▸ SOURCE DATA:
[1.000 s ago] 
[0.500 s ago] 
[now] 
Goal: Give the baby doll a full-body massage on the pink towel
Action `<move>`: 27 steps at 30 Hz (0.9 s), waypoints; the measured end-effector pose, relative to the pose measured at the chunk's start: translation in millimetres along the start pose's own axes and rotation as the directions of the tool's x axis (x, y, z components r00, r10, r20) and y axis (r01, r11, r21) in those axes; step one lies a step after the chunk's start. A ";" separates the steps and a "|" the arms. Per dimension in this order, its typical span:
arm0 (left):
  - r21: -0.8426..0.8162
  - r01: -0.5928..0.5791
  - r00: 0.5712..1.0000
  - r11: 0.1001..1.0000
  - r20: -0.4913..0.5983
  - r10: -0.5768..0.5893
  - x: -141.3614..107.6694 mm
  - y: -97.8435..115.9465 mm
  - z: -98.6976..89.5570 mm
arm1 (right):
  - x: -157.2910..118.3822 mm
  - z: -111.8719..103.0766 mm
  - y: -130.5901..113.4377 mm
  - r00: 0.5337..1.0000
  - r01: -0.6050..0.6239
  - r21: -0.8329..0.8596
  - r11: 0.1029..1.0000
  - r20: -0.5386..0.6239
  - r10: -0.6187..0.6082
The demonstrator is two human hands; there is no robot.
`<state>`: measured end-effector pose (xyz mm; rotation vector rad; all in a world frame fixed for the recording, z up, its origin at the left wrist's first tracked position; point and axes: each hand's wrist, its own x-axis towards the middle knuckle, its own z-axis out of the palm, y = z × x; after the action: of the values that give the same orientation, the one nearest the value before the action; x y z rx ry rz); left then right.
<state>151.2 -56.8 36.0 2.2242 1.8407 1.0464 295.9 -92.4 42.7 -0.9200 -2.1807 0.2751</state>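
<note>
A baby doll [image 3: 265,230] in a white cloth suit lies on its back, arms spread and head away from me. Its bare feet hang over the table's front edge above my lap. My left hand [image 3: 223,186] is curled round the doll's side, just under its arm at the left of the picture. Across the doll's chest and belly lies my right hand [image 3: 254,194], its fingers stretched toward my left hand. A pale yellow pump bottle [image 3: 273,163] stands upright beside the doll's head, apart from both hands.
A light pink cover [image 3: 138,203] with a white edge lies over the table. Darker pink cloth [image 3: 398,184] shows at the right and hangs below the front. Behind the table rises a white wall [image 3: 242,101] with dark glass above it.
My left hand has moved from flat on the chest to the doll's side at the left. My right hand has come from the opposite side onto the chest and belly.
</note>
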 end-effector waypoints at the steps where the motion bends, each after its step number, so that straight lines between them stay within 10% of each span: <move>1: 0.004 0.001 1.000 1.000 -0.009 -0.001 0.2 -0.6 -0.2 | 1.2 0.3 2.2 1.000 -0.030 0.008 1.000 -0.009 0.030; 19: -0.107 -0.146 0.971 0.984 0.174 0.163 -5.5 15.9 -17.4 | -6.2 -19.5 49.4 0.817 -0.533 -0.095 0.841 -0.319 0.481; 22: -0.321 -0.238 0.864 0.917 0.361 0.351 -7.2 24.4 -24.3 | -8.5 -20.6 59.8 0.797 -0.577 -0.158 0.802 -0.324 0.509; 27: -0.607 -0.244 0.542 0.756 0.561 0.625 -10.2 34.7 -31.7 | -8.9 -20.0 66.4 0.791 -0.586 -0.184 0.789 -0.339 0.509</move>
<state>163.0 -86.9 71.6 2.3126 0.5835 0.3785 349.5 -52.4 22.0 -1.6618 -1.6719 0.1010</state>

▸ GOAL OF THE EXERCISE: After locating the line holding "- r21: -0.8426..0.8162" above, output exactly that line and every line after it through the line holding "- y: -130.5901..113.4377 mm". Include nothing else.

▸ YOUR RESPONSE:
  - r21: -0.8426..0.8162
  - r01: -0.5928..0.5791
  - r00: 0.5712..1.0000
  - r11: 0.1001..1.0000
  - r20: -0.4913..0.5983
  - r10: -0.5768..0.5893
  - x: -141.3614..107.6694 mm
  - y: -97.8435..115.9465 mm
  - z: -98.6976..89.5570 mm
arm1 (right):
  - x: -157.2910..118.3822 mm
  - z: -111.8719..103.0766 mm
  - y: -130.5901..113.4377 mm

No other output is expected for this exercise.